## What to produce
Here is a set of records. Copy them all exactly.

## Dataset records
┌──
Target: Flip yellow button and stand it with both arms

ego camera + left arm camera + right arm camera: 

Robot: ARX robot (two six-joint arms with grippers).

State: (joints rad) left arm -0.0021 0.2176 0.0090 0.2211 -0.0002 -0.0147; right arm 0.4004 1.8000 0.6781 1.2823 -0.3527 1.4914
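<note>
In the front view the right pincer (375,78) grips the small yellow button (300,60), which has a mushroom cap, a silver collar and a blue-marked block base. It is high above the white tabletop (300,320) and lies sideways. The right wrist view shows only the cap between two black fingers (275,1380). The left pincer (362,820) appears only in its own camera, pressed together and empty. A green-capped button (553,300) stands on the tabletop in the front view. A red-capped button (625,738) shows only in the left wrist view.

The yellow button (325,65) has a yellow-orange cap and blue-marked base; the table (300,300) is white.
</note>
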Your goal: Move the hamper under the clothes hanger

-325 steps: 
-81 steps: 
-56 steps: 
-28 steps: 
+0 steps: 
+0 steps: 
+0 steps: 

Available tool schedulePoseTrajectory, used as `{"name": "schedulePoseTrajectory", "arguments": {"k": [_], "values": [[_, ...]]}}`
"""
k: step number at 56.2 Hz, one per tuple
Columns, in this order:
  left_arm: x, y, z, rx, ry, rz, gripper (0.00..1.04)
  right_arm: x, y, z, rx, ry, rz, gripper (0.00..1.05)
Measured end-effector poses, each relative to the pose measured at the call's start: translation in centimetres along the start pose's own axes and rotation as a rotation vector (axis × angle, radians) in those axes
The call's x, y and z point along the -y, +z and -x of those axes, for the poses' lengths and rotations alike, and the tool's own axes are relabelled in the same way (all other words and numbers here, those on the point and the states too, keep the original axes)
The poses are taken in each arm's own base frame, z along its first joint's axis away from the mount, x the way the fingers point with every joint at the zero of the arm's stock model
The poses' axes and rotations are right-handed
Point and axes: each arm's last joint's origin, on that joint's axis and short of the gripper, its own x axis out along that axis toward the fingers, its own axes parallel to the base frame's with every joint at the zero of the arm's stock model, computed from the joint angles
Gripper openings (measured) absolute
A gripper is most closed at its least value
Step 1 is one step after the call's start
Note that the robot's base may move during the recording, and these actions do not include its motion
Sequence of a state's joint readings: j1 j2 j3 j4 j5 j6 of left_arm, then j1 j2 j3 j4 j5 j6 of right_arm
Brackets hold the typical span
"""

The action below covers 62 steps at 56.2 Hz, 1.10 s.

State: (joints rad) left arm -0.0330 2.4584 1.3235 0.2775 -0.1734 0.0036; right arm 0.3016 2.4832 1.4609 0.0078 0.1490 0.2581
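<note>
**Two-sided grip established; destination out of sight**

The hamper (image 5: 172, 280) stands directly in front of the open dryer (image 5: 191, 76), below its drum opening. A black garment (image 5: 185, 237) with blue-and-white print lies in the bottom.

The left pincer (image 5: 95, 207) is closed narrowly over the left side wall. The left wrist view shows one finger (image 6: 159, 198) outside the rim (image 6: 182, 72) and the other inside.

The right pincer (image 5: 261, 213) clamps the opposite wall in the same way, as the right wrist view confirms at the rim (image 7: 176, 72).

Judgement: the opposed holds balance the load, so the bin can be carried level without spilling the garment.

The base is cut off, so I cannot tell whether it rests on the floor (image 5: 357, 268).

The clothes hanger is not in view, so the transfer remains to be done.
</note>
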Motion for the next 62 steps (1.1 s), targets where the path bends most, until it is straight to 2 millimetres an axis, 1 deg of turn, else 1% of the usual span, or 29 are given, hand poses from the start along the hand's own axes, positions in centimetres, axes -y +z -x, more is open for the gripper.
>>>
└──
## Task solution
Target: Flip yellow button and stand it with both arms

ego camera + left arm camera + right arm camera: 

Robot: ARX robot (two six-joint arms with grippers).

State: (joints rad) left arm -0.0021 0.2176 0.0090 0.2211 -0.0002 -0.0147; right arm 0.4004 1.8000 0.6781 1.2823 -0.3527 1.4914
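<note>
In the front view the right pincer (375,78) grips the small yellow button (300,60), which has a mushroom cap, a silver collar and a blue-marked block base. It is high above the white tabletop (300,320) and lies sideways. The right wrist view shows only the cap between two black fingers (275,1380). The left pincer (362,820) appears only in its own camera, pressed together and empty. A green-capped button (553,300) stands on the tabletop in the front view. A red-capped button (625,738) shows only in the left wrist view.

The yellow button (325,65) has a yellow-orange cap and blue-marked base; the table (300,300) is white.
</note>
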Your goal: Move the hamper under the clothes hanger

-325 steps: 
-81 steps: 
-56 steps: 
-28 steps: 
+0 steps: 
+0 steps: 
+0 steps: 

Available tool schedulePoseTrajectory, used as `{"name": "schedulePoseTrajectory", "arguments": {"k": [_], "values": [[_, ...]]}}`
"""
k: step number at 56.2 Hz, one per tuple
Columns, in this order:
  left_arm: x, y, z, rx, ry, rz, gripper (0.00..1.04)
  right_arm: x, y, z, rx, ry, rz, gripper (0.00..1.05)
Measured end-effector poses, each relative to the pose measured at the call's start: translation in centimetres along the start pose's own axes and rotation as a rotation vector (axis × angle, radians) in those axes
The call's x, y and z point along the -y, +z and -x of those axes, for the poses' lengths and rotations alike, and the tool's own axes are relabelled in the same way (all other words and numbers here, those on the point and the states too, keep the original axes)
The poses are taken in each arm's own base frame, z along its first joint's axis away from the mount, x the way the fingers point with every joint at the zero of the arm's stock model
The poses' axes and rotations are right-handed
Point and axes: each arm's last joint's origin, on that joint's axis and short of the gripper, its own x axis out along that axis toward the fingers, its own axes parallel to the base frame's with every joint at the zero of the arm's stock model, computed from the joint angles
Gripper openings (measured) absolute
A gripper is most closed at its least value
Step 1 is one step after the call's start
Note that the robot's base may move during the recording, and these actions do not include its motion
Sequence of a state's joint readings: j1 j2 j3 j4 j5 j6 of left_arm, then j1 j2 j3 j4 j5 j6 of right_arm
Brackets hold the typical span
"""

The action below covers 62 steps at 56.2 Hz, 1.10 s.

State: (joints rad) left arm -0.0330 2.4584 1.3235 0.2775 -0.1734 0.0036; right arm 0.3016 2.4832 1.4609 0.0078 0.1490 0.2581
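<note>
**Two-sided grip established; destination out of sight**

The hamper (image 5: 172, 280) stands directly in front of the open dryer (image 5: 191, 76), below its drum opening. A black garment (image 5: 185, 237) with blue-and-white print lies in the bottom.

The left pincer (image 5: 95, 207) is closed narrowly over the left side wall. The left wrist view shows one finger (image 6: 159, 198) outside the rim (image 6: 182, 72) and the other inside.

The right pincer (image 5: 261, 213) clamps the opposite wall in the same way, as the right wrist view confirms at the rim (image 7: 176, 72).

Judgement: the opposed holds balance the load, so the bin can be carried level without spilling the garment.

The base is cut off, so I cannot tell whether it rests on the floor (image 5: 357, 268).

The clothes hanger is not in view, so the transfer remains to be done.
</note>
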Motion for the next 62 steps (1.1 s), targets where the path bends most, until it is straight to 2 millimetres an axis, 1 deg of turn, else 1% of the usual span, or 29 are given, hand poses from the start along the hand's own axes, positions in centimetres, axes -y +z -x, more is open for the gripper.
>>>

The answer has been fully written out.